**ABOUT THIS TASK**
Find every line below with the word "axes" in it, and copy each one.

**DATA SEGMENT**
::::::

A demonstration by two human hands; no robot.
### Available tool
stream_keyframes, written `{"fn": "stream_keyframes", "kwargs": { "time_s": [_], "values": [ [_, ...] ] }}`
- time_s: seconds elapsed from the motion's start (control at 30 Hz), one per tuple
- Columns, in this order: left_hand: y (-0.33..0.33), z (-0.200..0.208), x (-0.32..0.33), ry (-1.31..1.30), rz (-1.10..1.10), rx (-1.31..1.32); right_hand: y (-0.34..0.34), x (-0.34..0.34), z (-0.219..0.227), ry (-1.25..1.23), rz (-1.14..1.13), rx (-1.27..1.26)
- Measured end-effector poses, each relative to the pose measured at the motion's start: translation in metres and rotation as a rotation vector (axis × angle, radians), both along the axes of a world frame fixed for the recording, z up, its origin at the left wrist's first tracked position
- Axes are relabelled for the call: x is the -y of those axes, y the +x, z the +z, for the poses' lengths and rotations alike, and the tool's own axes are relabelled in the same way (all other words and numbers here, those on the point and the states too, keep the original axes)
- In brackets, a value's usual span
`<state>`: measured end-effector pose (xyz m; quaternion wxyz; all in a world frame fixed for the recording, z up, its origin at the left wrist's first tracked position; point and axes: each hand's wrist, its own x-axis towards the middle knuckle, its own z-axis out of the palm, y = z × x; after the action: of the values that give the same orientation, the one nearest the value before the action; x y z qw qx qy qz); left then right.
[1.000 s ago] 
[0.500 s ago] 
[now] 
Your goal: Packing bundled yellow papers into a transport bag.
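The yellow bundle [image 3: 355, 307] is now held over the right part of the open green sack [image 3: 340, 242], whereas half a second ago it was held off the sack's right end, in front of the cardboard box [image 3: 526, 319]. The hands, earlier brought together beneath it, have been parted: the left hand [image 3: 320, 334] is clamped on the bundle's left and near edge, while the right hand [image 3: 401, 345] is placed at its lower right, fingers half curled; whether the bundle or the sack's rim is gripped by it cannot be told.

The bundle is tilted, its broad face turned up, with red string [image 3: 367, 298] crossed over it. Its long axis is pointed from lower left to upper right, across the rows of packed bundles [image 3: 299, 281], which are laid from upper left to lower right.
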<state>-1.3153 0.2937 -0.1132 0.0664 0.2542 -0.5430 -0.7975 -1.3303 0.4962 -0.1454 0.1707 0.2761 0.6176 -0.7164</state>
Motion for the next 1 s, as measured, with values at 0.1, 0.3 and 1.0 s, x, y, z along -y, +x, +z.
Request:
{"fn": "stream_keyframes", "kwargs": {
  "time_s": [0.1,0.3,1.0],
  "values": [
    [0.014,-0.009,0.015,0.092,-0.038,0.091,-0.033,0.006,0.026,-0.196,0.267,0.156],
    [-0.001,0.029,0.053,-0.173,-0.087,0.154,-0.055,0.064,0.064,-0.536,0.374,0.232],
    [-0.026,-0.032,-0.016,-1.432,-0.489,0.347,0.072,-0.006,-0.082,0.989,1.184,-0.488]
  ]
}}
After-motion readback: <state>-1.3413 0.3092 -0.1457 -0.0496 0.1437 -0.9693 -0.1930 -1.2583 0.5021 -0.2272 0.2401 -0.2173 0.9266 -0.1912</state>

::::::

**WRITTEN REPLY**
- Measured end-effector poses, each relative to the pose measured at the motion's start: translation in metres and rotation as a rotation vector (axis × angle, radians), both along the axes of a world frame fixed for the recording, z up, its origin at the left wrist's first tracked position
- Axes are relabelled for the call: x is the -y of those axes, y the +x, z the +z, for the poses' lengths and rotations alike, and the tool's own axes are relabelled in the same way (all other words and numbers here, those on the point and the states too, keep the original axes)
`<state>`: measured end-effector pose (xyz m; quaternion wxyz; all in a world frame fixed for the recording, z up, its origin at the left wrist's first tracked position; point and axes: each hand's wrist, its own x-axis towards the middle knuckle, its own z-axis out of the palm, y = z × x; after the action: of the values that give the same orientation, the one nearest the value before the action; x y z qw qx qy qz); left then right.

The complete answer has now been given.